物流で暮らしを支える労組員が温室効果ガスを吸収する森づくりに汗を流す
11月11日から国連気候変動枠組み条約第29回締約国会議(COP29)がアゼルバイジャンで開催されました。伝えられるニュースを聞くと、地球温暖化・気候変動に歯止めがかけられるのかと危機感を覚えます。
世界気象機関(WMO)は2024年1月~9月の世界平均気温を巡り、産業革命前の水準と比べて上昇幅が1.54℃を超え、今年の平均気温は観測史上最も高くなる見込みだとの分析を発表しました。そして、世界のリーダーが一堂に会して生物生存の危機をいかに防ぐかを議論しなければならないCOP29の首脳級会合に、二酸化炭素排出量1位から5位の中国、アメリカ、インド、ロシア、そして、日本が不参加という現実です。2025年以降の途上国支援の資金規模の目標や出し手の範囲などに合意できるかが焦点とされていますが、温室効果ガス排出削減と同時に、吸収源の森を回復・元気にさせる議論にも注目しなければなりません。
日本の物流を担い人々の暮らしを支えるJR貨物労組の皆さんが、地球温暖化の進行に危機感を持ち、2009年から足尾松木郷「臼沢の森」で植樹・育樹活動を行っています。
「貨物労組の森」と名付け愛着を持って草刈りや森の観察をしていますが、臼沢の中腹東側にある急斜面の植樹地は木々が葉を落とす冬場は上部からの見晴らしがよく、ウサギやシカの食害にあっていました。毎冬、植樹地を囲う獣害柵の点検・補修をしていますが、補植した幼木の糖分を含んだ芽は動物たちの絶好の餌として狙われ、木々の生長が阻まれてきました。大きく育ったミズナラもクマ棚がつくられ、「どんぐりの実」を食べる際に枝が折られてしまいました。

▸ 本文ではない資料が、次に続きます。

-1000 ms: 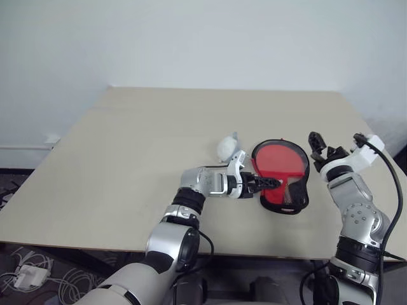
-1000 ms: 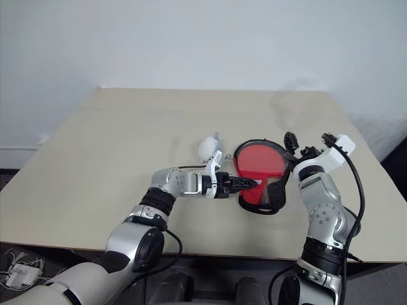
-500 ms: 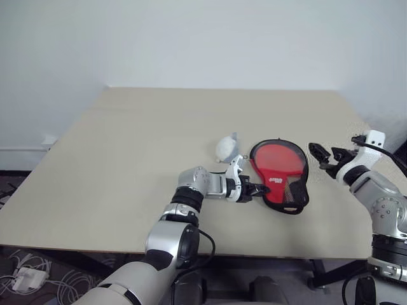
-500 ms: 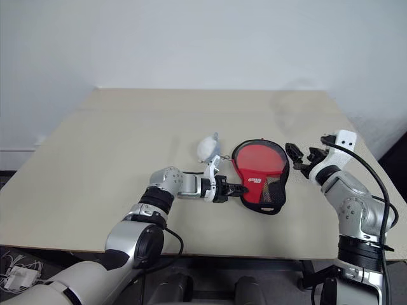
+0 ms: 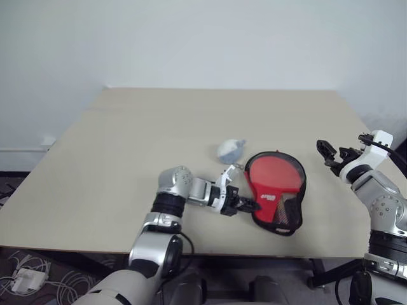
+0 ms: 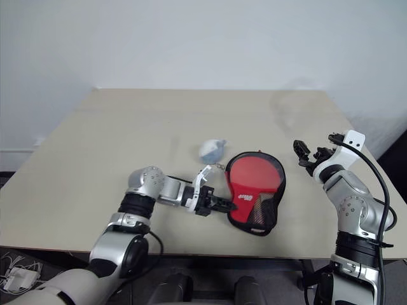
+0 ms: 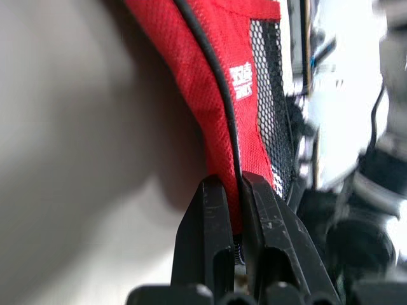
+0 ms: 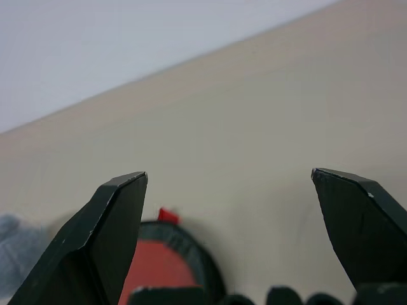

植樹地周りの獣害柵だけでは木々を守れないことから、貨物労組の皆さんが今年5月に幼木1本1本を食害防止ネットで囲い、11月1日に草刈りを行いました。食害防止ネットで守られた幼木は枝を伸ばし、光を吸収していました。木々の生長は急斜面を登る苦労も草刈りの疲れも忘れさせ、荒廃地の森づくりの厳しさを学んだ組合員の皆さんは「貨物労組の森」を本当の「森」にしたいという熱意と喜びに変えてくれたようです。
11月1日の育樹作業に参加された組合員から届いた感想を紹介させていただきます。
≪いのちの森づくり≫ JR貨物労組 Nさん
私が足尾の森づくりに参加するようになってから、初めて晴れて作業できた日でした。
貨物労組の森までは相変わらずの山登りの辛さでしたが、今回は休憩を取ったり自分のペースで登ったりという事を意識したので、前回よりは疲れずに登れました。
草刈りは森びとの方々が下の方を刈っていただいていたので、頂上まで行きやすかったです。ありがとうございます。秋になり枯れている草も多く、植樹した木は幹ガードがついているので、ガシガシと草刈りが進んでやりがいがありました。自分が作業した前後で写真を撮りましたが、ボーボーに生えていた植樹地が、真っ平らになって気持ち良かったです。また、幹ガードを付けた苗木がグングン伸びていて生長しているのを感じました。これから寒くなりますが、クマが入ってきて幹ガードを壊したりしないことを祈ります。
民集の杜の散策では苔のふかふかが気持ち良かったです。暖かくて桜が咲いてしまっていたのは温暖化を身近に感じました。そして、森を見ると貨物労組の森はまだまだ補植しないと「森」には程遠いなと思いました。
10月14日に明治神宮外苑の「いちょう並木」の観察に家族と行ってきました。老朽化しているスポーツ施設を再構築するのは良いですが、沢山ある木々が伐採されてオフィスビルなどが建つのは違うと思います。緑が今の25%から30%に増えると言っていますが、あくまでそれは完成した時であって、長きにわたってきちんと木々が成長していくかは不安な部分があると思います。